Ironis memang, sebab jika dalam sebuah hubungan, termasuk rakyat-pemimpin, tidak lagi ada kepercayaan, maka tentu tak ada lagi harapan. Rakyat akhirnya bergulat dengan dunianya sendiri, rumahnya sendiri, kampungnya sendiri, dirinya sendiri, hanya untuk bertahan hidup layak. Dalam situasi demikian, bangsa ini seakan benar-benar tak lagi ada pemerintahnya.

Pantat Pedagang
Runtuhnya kepercayaan rakyat terhadap setiap janji politik calon pemimpin, yang dipicu oleh pengalaman panjang ketidakselarasan ucapan dan tindakan mereka, berpangkal pada telah bergantinya “pantat pelayan” menjadi “pantat pedagang” di tubuh para calon pemimpin itu. Politik yang mengamanatkan kursi-kursi kekuasaan pada segelintir orang yang  terpilih baru akan bekerja dengan semestinya jika pantat-pantat yang mendudukinya bukanlah pantat-pantat pedagang. Khittah pedagang dari zaman dulu selalu sama: mencari keuntungan sebanyak-banyaknya dengan pengeluaran sesedikit-sedikitnya. Saat khittah ini diterapkan di kursi-kursi politik, maka ia pun akan terseret pada prinsip kapitalistik itu.

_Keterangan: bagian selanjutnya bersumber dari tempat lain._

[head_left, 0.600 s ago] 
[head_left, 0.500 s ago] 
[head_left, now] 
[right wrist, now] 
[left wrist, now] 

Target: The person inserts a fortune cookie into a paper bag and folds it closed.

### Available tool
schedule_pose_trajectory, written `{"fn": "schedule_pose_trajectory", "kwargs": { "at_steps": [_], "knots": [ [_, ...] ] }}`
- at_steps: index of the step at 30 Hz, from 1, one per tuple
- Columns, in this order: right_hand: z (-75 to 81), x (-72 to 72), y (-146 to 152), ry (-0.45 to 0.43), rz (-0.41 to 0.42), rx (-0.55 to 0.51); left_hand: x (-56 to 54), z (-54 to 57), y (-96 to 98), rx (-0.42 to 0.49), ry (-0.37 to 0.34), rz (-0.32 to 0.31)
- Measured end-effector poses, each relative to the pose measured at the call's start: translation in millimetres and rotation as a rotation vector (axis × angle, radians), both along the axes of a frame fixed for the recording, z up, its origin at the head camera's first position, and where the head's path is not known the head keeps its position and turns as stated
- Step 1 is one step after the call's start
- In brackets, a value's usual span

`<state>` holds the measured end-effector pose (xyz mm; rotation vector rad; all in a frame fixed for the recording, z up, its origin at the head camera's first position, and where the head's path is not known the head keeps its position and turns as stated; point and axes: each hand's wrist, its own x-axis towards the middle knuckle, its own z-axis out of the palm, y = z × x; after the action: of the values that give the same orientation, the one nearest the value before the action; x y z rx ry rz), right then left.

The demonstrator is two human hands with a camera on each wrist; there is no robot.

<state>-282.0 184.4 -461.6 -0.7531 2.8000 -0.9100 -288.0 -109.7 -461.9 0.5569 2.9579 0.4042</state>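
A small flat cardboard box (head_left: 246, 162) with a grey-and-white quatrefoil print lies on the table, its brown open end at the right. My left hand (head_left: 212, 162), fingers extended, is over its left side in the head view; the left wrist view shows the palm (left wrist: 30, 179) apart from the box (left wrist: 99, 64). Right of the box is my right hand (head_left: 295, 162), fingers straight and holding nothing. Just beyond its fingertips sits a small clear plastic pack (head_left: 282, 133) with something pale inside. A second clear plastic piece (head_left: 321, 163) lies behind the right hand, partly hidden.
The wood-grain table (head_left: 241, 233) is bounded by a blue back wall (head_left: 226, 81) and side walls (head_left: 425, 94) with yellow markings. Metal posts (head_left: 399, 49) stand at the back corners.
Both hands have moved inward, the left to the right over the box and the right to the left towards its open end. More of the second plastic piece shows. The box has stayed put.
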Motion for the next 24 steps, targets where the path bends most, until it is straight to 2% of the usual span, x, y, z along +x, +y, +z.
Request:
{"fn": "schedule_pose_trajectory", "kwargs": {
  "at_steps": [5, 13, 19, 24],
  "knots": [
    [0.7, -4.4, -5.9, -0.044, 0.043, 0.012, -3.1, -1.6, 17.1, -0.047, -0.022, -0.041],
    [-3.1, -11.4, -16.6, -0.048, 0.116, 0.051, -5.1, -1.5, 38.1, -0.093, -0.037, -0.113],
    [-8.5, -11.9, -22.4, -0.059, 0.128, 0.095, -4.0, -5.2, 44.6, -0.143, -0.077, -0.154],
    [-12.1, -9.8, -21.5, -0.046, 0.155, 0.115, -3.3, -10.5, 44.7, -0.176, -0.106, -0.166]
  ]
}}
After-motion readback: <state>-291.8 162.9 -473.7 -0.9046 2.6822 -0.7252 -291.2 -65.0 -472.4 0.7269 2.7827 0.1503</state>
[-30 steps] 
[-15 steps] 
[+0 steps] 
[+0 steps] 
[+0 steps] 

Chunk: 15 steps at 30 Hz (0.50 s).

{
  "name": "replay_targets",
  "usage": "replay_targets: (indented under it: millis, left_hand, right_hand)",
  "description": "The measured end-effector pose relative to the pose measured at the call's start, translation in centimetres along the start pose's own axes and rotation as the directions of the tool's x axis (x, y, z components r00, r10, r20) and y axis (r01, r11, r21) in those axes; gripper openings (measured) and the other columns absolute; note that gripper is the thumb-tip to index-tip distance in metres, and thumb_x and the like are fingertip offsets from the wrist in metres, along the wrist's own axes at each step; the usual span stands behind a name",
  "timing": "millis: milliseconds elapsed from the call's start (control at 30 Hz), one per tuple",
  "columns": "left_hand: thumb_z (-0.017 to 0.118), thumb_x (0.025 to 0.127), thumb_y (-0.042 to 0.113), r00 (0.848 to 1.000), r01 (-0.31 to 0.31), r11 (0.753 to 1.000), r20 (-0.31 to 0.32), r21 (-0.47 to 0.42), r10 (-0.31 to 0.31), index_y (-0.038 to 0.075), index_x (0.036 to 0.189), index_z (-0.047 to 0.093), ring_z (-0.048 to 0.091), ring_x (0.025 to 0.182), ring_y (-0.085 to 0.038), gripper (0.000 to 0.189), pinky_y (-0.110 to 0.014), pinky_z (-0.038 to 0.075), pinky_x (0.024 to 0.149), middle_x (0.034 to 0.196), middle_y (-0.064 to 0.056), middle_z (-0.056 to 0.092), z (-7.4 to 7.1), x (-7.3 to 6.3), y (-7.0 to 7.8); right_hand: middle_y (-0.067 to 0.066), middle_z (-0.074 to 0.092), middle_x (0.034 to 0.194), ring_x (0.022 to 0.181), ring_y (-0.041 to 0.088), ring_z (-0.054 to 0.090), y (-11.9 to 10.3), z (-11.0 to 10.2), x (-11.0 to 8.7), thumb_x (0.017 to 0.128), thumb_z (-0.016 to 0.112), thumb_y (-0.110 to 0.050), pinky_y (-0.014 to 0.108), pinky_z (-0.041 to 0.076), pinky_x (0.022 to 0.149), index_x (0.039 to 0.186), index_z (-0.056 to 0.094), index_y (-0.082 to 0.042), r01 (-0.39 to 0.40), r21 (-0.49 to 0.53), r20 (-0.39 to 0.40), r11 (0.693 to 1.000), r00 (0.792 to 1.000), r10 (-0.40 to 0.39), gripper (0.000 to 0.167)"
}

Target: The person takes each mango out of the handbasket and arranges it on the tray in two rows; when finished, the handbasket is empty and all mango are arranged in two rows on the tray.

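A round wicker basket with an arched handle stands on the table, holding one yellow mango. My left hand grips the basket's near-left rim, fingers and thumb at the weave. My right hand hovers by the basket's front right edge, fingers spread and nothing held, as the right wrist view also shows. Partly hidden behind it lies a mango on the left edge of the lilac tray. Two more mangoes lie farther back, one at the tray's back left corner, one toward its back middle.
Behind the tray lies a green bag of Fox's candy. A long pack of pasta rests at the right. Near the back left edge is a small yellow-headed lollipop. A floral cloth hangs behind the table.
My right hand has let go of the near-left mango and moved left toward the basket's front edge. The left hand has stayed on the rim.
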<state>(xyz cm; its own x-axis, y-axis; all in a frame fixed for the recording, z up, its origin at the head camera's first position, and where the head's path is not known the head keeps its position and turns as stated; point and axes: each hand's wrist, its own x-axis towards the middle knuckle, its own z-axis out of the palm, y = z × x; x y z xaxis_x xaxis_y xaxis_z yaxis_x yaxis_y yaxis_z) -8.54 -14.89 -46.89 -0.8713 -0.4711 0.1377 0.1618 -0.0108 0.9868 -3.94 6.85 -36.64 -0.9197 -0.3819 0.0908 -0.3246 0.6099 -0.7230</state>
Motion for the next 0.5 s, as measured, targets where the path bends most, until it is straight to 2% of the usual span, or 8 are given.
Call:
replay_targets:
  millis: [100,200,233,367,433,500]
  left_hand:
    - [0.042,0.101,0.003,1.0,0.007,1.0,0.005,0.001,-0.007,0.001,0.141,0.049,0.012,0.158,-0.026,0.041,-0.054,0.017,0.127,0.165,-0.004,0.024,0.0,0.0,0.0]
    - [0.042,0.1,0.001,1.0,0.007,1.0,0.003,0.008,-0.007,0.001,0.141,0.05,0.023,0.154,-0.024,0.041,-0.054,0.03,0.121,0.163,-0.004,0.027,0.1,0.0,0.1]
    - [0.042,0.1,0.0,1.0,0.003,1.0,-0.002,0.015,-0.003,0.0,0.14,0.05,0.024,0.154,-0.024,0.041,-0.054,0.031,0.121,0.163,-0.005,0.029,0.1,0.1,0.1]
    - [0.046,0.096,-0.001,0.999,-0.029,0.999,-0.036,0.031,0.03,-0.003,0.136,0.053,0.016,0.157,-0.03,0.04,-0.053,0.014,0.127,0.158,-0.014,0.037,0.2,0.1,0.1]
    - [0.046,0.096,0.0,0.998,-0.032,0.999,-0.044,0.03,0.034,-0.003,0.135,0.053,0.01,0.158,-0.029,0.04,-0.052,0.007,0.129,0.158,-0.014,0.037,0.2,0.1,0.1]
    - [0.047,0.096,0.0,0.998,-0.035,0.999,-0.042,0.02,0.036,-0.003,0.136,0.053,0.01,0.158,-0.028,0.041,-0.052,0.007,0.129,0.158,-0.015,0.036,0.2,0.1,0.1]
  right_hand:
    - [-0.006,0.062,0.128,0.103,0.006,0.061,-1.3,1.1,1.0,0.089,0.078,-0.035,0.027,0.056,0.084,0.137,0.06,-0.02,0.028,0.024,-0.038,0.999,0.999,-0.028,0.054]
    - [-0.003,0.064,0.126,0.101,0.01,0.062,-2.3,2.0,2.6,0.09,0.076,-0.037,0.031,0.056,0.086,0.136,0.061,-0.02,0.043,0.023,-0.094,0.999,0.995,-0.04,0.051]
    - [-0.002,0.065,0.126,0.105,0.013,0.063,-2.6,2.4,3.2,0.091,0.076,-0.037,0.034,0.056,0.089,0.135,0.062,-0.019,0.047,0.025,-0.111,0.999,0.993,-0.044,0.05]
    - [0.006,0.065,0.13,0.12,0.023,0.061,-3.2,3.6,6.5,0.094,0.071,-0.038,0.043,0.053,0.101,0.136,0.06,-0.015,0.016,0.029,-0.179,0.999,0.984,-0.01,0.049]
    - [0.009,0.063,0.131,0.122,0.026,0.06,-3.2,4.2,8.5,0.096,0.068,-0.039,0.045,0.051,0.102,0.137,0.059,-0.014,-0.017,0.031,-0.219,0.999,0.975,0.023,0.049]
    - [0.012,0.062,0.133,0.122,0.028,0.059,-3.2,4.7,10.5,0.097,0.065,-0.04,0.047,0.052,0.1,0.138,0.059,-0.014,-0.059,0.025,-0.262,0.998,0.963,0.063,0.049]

Padahal sejatinya, khittah politik adalah semangat melayani (bukan dilayani). Anda yang menyediakan diri untuk menjadi pemimpin politik, pemangku kekuasaan, harusnya memiliki jiwa pelayan (bukan dilayani). Sebab, seluruh amanah yang kemudian dipikulkan ke pundaknya setelah terpilih adalah amanah pelayanan. Hanya dengan prinsip macam inilah denyar politik akan bekerja sesuai khittah-nya.
Tapi apa yang terjadi kini?
Mayoritas pemangku kursi kekuasaan dan politik tak lagi berjiwa pelayan, tapi malah pedagang. Bukan hanya minta dilayani, tetapi bahkan diuntungkan selalu, sebanyak-banyaknya. Ini seolah mendapatkan legitimasinya jika dikaitkan dengan betapa mahalnya modal politik yang harus dikeluarkan oleh seorang calon pemimpin jika ingin terpilih dalam pemilihan. Tanpa ampun, kalkulasi pedagang pun mengemuka: dulu saya keluar modal 100 milyar untuk jadi bupati, misal, maka selama saya berkuasa, saya harus mengembalikan semua modal politik itu plus keuntungan sebanyak-banyaknya. Inilah pantat pedagang!
Hancurlah khittah politik yang melayani di negeri ini. Merunyaklah kompromi-kompromi politik yang bukan lagi untuk mengakomodir kepentingan kebenaran, tetapi mengamankan kursi kekuasaannya. Rakyat tidaklah menjadi poin utamanya lagi. Hanya pengamanan kursi kekuasaan dan meraup keuntungan sebanyak-banyaknya kini yang jadi cita-cita perjuangan politiknya.
Amat sangat melelahkan menjadi rakyat di negeri yang terjebak pada pantat-pantat pedagang yang menguasai kursi-kursi kekuasaan dan politik. Tak ada lagi asa yang logis untuk dipelihara. Tak ada lagi janji manis yang logis untuk disimpan di dada. Semuanya tinggal omong-kosong belaka.
Entah sampai kapan negeri ini akan dipangku para munafik.